SMTP-Bit - An email protocol to fight spam using Bitcoins.

Core Idea

Email spams and spoofs are a constant nuisance for all. While filters grow in sophistication every year, the fraud perpetrators are always devising new ways around it. So here is a simple proposal to put an end to spam and scam artists (or at least make it an expensive proposition). Proof-of-work (e.g. Hashcash) and Bitcoin based spam filters have been proposed before. This protocol is simply a refinement of the latter.

Email is perhaps the most pervasively used protocol on the Internet with approx 200 billion sent per day. It is unrealistic to expect the installed infrastructure supporting emails to be upgraded to a new protocol easily. Therefore any solution must work with the existing SMTP protocol and offer an option to upgrade to a newer protocol gradually.

The SMTP-Bit protocol associates wallets with email addresses to protect against spam. An email message is required to identify the wallet associated with the sender’s email, a signature to prove that the sender owns the wallet and the public key for the wallet. Before accepting an email, the server checks the public ledger for a transaction from the sender’s wallet to the recipient’s wallet (the transaction needs to transfer a minimum of 1 Satoshi). If it finds such a transaction, the email is accepted. Otherwise it is rejected. To make the verification of the transaction from the public ledger more efficient, the email message can include the transaction id or the receiver’s mail server can store a cache of transactions involving the recipient’s wallet. The transactions can be specially tagged to make them easier to locate from the public ledger.
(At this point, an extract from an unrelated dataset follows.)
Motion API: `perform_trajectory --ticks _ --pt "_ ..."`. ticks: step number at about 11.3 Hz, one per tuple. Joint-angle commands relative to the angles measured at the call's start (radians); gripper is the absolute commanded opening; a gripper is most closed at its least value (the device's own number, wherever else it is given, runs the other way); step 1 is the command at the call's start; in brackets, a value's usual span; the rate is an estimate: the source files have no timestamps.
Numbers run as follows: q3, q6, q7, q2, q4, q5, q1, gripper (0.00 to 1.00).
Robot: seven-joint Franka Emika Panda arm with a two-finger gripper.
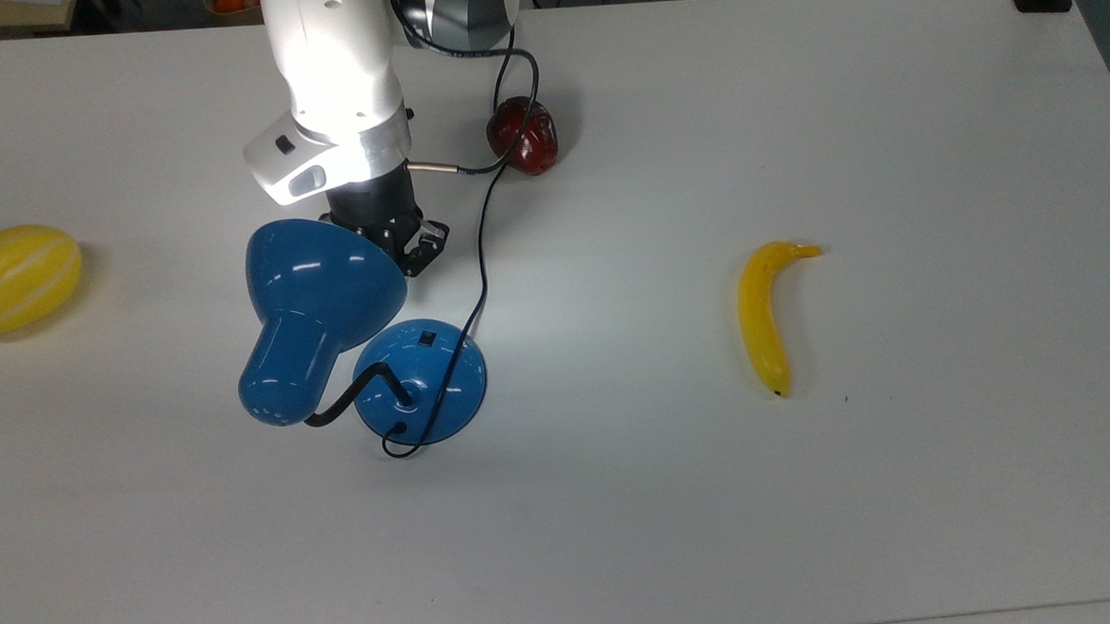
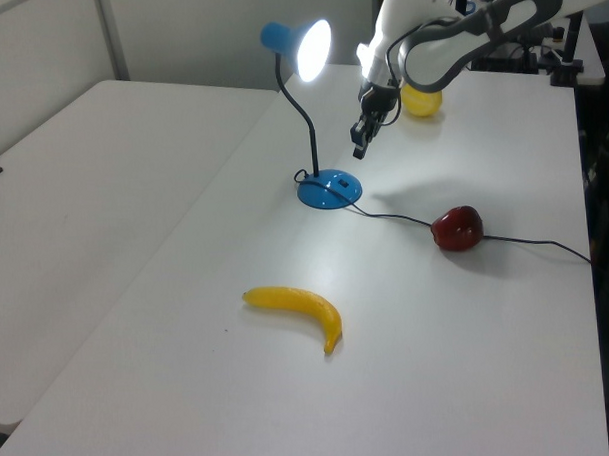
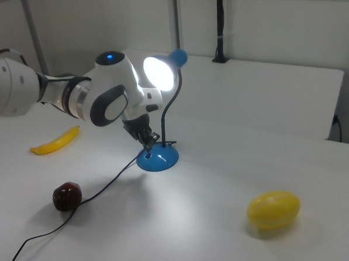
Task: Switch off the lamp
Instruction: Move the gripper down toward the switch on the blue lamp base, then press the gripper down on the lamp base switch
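Smooth white table (image 1: 788, 110), glossy blue dome-shaded lamp (image 1: 334, 320) lit, end effector (image 2: 360, 149) above round base, fingers narrow.

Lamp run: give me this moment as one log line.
lamp: lit | switch on base: untouched | gripper: above base, not touching | apple, banana, melon: on table

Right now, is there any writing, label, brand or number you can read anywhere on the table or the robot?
None readable: no words, numbers or signs show on the lamp, the banana, the red apple, the yellow melon or the robot arm.
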Motion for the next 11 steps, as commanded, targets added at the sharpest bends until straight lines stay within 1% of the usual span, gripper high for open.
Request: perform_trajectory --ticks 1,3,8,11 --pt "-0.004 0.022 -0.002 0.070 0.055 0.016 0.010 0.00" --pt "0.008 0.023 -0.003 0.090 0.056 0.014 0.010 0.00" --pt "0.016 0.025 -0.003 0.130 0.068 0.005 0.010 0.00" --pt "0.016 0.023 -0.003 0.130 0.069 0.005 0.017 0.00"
With such a setup, the bitcoin transaction from party A to party B serves as a trust identifier. If party A uses a different email address, they can continue to communicate with party B based on the previously established trust relationship. Spam filters based on explicit trust (called permission based filters) have been tried before. ChoiceMail is one such example. The downfall of these filters has always been the need to trust a third-party with confidential information. The Bitcoin protocol with its trust-less blockchain algorithm removes this hurdle.

Bootstrapping

For such a protocol to work, we need to provide an efficient mechanism for the recipient’s wallet to be discovered. We would ideally like the registry to be publicly accessible and not under any single party’s control. The Bitcoin transaction ledger can serve as such a registry. To associate a wallet with an email address, the user could be required to tag a transaction from the wallet to any other wallet with the email address (or multiple addresses). Such a transaction could be part of the process of setting up an email account in the first place. It may seem that having a publicly accessible email address would be folly. However, if the protocol is successful at stopping spam, such a public registry would not prove detrimental and in fact could promote legitimate communication.

The protocol will face a chicken-n-egg hurdle to get going. One will not have an incentive to setup an SMTP-Bit enabled email address while others haven’t. It would be rather lonely. However, if the value proposition of not having to spam is worthwhile, it may prove to be sufficient an incentive for multitudes to join.

Spammers and Spoofers

A spammer will need to send you a Satoshi before he/she can send you an unsolicited email. This makes it somewhat expensive to send out bulk emails. Upon receiving the spam, the recipient can simply add the sender’s wallet to a black-list thereby prohibiting future spam.

Domain level wallets

The protocol can be extended to allow the association of a domain-level wallet (perhaps as a TXT record in the DNS entry). This will allow corporations to establish trust with individuals or between corporations without having to enable it on a per-email address basis.

Subscriptions

Marketing departments wanting to send you emails would need to establish a transaction to your wallet. You can unsubscribe by simply blocking their wallet.

High Profile Emails

The SMTP-bit protocol could also open up celebrity emails to the general public. Lets say - I’m going to pick a dead, not-generally-well-known person - Geerhardus Vos wanted his email to be publicly available but he wanted to restrict people from sending him a flood of emails. He could set up a higher transaction threshold for unknown wallets and create a white-list of wallets of his known friends and contacts (folks would then want to give a celebrity their wallet address when making an acquaintance). Nothing prevents an average Joe from setting a higher threshold either - chances are folks will not be willing to pay a higher premium to email your average Joe (or Jane!).

Loss or compromise of Wallet

If your wallet is compromised, the situation is not too different from your email address being compromised. You simply have to ask others to black-list your old wallet and re-establish trust against your new wallet.

Other Considerations

When all 22 million bitcoins are issued, miners will need to be supported by transaction fees. In such a setup, 1 Satoshi may not suffice. A simple solution then is to use 2 Satoshis and pay out 1 Satoshi as the transaction fee.